Posted on March 22, 2013
America’s Health Insurance Plan (AHIP) released a study indicating that hospital prices increased 8.2% per year between 2008 and 2010, even after adjusting for the quantity and complexity of the procedures performed. The study, recently published in the American Journal of Managed Care, found that bronchitis and asthma treatment costs rose 10.3% per year and the cost for spinal fusion increased 15.2% per year. The study concludes that the underlying costs of medical care must be addressed in order make health care coverage affordable.
Posted on March 14, 2013
In a field report published yesterday, the Commonwealth Fund discusses the progress made by accountable care organizations (ACOs) in improving health care quality and efficiency. ACOs, established by the Affordable Care Act (ACA) as a Medicare delivery system option, are designed to systematically improve health care delivery and mitigate cost increases by forming contractual relationships between physicians and payers.

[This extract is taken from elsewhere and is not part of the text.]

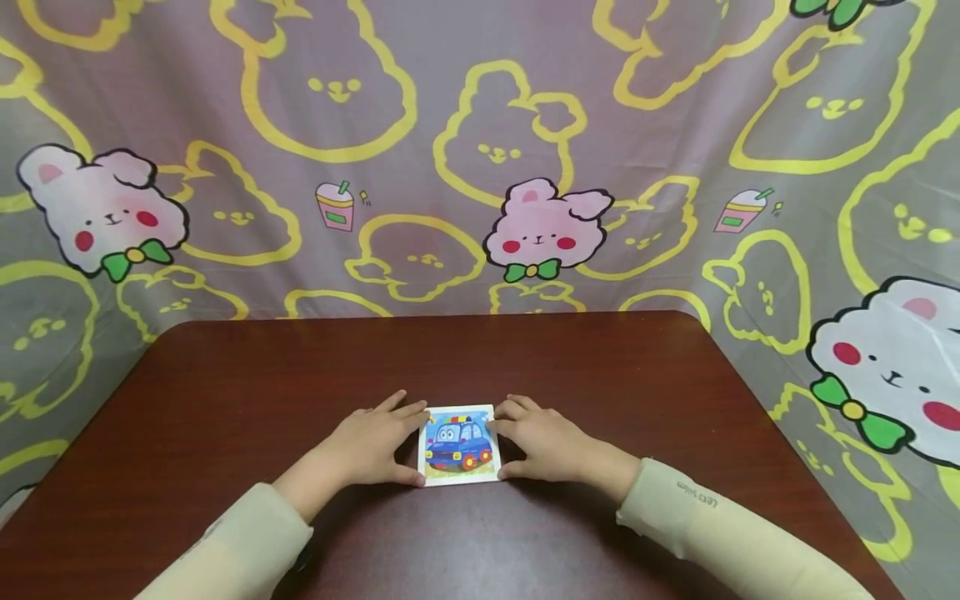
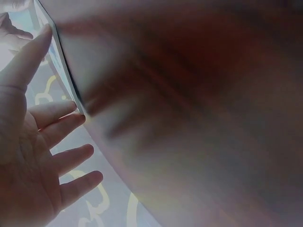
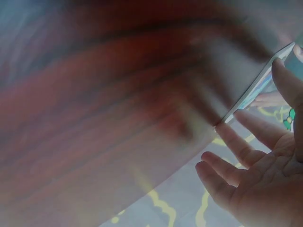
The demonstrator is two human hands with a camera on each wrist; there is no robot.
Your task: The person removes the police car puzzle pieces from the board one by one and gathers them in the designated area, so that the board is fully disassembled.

This report details the successes and challenges experienced by seven hospital-physician groups that are considered early-adapters of the ACO model. These entities are involved, or will soon be involved, in risk-sharing arrangements with public and private payers. Representatives from the featured ACOs discuss their strategies for integrating clinicians, managing practices, designing incentives, and sharing rewards. The goal of this report is to educate providers in methods that promote partnership and success in ACOs.
Posted on February 22, 2013
In a study led by the Dartmouth Atlas Project and The Dartmouth Institute for Health Policy & Clinical Practice, researchers raise questions regarding the risk adjustment that Medicare and others apply to insurance claims data in an effort to make effective comparisons about the performance of doctors and hospitals and to credit providers for treating patients who are sicker than average. The study examines commonly used risk-adjustment methods and finds that regions and hospitals with more physician visits, referrals, tests, and imaging can make some patient populations appear to be sicker than others when they are not. As a result, these regions and providers with more diagnoses receive higher reimbursements.

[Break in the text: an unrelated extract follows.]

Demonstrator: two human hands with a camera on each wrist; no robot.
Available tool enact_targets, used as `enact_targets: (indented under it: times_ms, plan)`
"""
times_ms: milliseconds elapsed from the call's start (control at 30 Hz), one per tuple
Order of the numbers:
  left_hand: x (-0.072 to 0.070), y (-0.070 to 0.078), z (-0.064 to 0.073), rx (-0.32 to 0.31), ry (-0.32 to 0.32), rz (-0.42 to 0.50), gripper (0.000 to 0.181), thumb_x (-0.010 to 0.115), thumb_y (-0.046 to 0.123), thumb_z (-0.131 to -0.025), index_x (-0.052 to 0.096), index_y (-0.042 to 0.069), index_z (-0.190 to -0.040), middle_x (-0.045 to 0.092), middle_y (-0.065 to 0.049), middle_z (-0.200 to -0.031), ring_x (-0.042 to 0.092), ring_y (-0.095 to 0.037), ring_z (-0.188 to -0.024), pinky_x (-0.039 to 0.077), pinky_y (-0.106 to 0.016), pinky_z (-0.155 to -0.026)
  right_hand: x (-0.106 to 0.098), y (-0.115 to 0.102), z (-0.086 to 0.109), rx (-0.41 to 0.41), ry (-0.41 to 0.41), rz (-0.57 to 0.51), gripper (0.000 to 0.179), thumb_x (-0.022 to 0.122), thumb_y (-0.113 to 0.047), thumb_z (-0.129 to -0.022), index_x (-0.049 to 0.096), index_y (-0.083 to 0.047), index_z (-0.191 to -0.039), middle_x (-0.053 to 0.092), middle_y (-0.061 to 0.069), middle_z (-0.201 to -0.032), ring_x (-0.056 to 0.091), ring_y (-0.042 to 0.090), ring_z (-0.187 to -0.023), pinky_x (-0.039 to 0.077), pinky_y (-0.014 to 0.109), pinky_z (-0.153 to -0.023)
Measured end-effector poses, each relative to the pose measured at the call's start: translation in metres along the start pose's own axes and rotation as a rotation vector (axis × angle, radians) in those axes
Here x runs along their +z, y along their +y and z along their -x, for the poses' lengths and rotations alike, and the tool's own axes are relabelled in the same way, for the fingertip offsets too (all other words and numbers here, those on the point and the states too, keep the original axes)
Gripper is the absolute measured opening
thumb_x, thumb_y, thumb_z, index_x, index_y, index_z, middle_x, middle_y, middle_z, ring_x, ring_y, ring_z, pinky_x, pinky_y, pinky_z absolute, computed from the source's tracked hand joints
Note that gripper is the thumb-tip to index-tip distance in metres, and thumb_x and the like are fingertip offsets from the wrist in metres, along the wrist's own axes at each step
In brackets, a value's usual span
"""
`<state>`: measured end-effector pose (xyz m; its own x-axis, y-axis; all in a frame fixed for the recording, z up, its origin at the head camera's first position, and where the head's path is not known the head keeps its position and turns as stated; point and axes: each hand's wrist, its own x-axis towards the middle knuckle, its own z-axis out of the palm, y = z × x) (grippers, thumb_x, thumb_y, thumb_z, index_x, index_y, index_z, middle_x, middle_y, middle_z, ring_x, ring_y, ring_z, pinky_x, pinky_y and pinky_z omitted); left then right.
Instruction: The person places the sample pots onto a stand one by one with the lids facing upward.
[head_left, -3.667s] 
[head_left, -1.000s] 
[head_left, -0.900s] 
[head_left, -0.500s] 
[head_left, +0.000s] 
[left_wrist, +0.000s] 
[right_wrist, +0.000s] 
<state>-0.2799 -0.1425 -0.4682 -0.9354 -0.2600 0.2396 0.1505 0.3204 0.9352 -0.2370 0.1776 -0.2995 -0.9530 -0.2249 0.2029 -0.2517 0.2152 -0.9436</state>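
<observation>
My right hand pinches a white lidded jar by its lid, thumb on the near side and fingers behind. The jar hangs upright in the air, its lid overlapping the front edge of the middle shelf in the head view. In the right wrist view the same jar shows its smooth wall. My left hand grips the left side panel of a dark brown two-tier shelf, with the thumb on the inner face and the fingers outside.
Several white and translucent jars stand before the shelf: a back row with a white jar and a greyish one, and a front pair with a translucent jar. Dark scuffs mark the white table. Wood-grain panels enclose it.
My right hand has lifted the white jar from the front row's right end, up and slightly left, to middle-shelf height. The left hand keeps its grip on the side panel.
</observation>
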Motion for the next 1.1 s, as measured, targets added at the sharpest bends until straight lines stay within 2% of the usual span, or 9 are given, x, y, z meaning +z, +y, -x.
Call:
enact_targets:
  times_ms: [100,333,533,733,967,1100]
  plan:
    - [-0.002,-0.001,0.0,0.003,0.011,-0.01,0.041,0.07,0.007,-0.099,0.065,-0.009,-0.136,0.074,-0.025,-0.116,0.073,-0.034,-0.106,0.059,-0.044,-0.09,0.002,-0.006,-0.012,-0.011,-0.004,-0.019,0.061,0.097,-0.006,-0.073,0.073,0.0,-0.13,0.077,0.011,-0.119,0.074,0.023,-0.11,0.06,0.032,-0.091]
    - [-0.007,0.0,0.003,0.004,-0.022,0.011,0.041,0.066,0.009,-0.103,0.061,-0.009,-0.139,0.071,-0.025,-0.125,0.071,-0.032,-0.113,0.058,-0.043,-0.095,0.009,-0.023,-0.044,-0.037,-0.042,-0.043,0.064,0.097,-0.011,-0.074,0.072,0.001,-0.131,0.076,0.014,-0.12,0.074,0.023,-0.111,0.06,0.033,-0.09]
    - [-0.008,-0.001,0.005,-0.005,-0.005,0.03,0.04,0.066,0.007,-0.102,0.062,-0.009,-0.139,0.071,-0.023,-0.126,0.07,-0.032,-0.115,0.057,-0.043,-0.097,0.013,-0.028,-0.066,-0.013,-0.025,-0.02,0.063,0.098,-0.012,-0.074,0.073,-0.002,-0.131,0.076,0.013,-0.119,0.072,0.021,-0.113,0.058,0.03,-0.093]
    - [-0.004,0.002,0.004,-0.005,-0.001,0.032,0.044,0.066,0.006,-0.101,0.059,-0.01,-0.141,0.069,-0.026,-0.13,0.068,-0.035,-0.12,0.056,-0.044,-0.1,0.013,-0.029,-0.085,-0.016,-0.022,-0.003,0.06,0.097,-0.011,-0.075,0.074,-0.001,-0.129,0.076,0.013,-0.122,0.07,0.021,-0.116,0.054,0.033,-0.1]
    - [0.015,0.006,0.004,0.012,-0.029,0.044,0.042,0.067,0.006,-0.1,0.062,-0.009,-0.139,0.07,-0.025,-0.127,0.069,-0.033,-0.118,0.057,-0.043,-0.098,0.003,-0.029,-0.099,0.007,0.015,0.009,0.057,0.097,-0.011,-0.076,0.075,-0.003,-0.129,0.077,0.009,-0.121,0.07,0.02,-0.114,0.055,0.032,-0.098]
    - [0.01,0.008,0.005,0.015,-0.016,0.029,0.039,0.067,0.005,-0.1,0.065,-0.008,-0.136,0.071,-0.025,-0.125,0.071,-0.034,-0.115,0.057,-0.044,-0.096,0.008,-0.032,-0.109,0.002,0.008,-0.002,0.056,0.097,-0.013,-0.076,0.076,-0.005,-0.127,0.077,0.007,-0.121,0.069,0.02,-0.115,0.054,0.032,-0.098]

Posted on February 21, 2013
According to a report published by the U.S. Department of Health and Human Services’ (HHS) Office of Inspector General (OIG), 35 States reported that they anticipate implementing streamlined eligibility and enrollment systems, streamlined application forms, and data sharing and matching by January 1, 2014, as mandated under section 1413 of the Affordable Care Act (ACA). However, the report also describes challenges reported by States, such as implementing the requirements by the target date and upgrading outdated eligibility and enrollment systems. The report details various funding issues related to implementing needed changes. According to the paper, States also reported needing information and guidance, particularly on the Secretary’s application form, the planned Federal data services hub, and the calculation of Modified Adjusted Gross Income (MAGI). The OIG report concluded that the Centers for Medicare & Medicaid Services (CMS) should continue to provide guidance to States as they prepare to implement the streamlined eligibility and enrollment systems.

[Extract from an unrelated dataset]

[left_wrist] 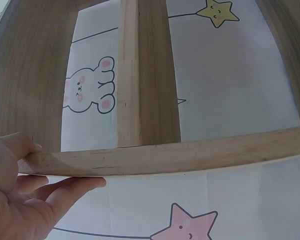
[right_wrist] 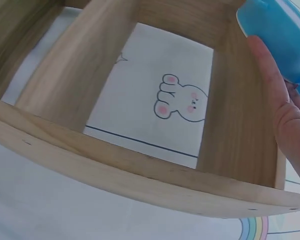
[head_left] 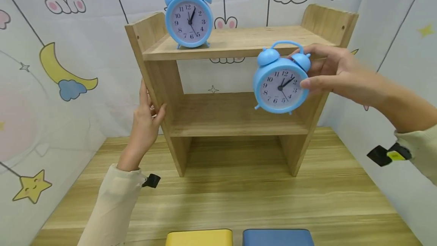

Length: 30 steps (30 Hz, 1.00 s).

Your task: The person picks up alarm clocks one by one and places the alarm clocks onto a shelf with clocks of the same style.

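Observation:
My right hand [head_left: 336,73] holds a light blue twin-bell alarm clock [head_left: 283,86] by its right side, thumb at the edge of the dial. The clock is tilted and off the shelf, in front of the right part of the wooden shelf unit [head_left: 239,130]. In the right wrist view only part of its blue case [right_wrist: 277,40] shows beside the fingers. A second, matching alarm clock [head_left: 191,22] stands upright on the top board's left end. My left hand [head_left: 145,124] grips the unit's left side panel, thumb on one face and fingers on the other, as the left wrist view shows.
The unit stands on a wood-grain table [head_left: 218,196] near a back wall covered in cartoon prints. A yellow block-like object [head_left: 199,238] and a blue one [head_left: 278,238] lie at the near edge of the head view. Side walls [head_left: 392,98] flank the table.

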### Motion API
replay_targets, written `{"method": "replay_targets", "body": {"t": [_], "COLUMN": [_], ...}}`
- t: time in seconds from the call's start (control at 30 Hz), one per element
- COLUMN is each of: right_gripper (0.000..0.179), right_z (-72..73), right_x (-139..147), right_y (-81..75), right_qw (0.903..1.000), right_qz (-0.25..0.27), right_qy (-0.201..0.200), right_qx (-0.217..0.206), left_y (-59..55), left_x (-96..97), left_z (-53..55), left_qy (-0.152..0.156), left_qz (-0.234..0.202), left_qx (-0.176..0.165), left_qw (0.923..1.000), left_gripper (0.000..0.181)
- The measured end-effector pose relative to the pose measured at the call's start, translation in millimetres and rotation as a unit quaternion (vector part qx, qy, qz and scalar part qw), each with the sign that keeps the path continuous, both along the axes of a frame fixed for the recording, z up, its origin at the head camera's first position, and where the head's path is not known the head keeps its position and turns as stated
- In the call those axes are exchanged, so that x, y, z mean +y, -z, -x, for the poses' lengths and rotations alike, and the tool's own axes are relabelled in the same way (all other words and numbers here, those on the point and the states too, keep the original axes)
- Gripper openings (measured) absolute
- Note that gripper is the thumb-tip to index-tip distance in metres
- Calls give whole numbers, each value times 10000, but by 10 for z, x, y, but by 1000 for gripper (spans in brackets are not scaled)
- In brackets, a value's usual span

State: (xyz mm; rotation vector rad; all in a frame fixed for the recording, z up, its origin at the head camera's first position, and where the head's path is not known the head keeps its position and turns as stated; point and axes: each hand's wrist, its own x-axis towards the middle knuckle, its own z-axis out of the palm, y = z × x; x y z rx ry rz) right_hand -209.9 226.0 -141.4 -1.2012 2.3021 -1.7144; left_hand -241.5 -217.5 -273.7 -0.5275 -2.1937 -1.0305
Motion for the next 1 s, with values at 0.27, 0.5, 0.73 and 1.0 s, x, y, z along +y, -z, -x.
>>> {"method": "replay_targets", "body": {"t": [0.27, 0.5, 0.73, 1.0], "right_gripper": [53, 50, 53, 62], "right_z": [64, 91, 112, 188], "right_x": [40, 44, -18, -67], "right_y": [-237, -417, -539, -631], "right_qw": [9995, 9982, 9958, 9952], "right_qz": [295, 600, 913, 939], "right_qy": [-97, -28, -68, 241], "right_qx": [-85, -69, -10, 100], "left_y": [-16, -12, -21, 5], "left_x": [10, 10, 0, -10], "left_z": [3, 15, 16, 17], "left_qy": [6, 0, 8, 2], "left_qz": [1, 6, 11, 32], "left_qx": [9, 2, 22, 7], "left_qw": [10000, 10000, 10000, 10000], "left_gripper": [86, 87, 86, 84]}}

Posted on February 5, 2013
Yesterday, the Centers for Medicare & Medicaid Services (CMS) issued a proposed rule, which would reform Medicare regulations that CMS has identified as unnecessary, obsolete, or excessively burdensome on health care providers and suppliers, as well as certain regulations under the Clinical Laboratory Improvement Amendments of 1988 (CLIA). The rule would enable health care professionals to devote resources to improving patient care through the elimination or improvement of requirements that currently impede quality or divert resources.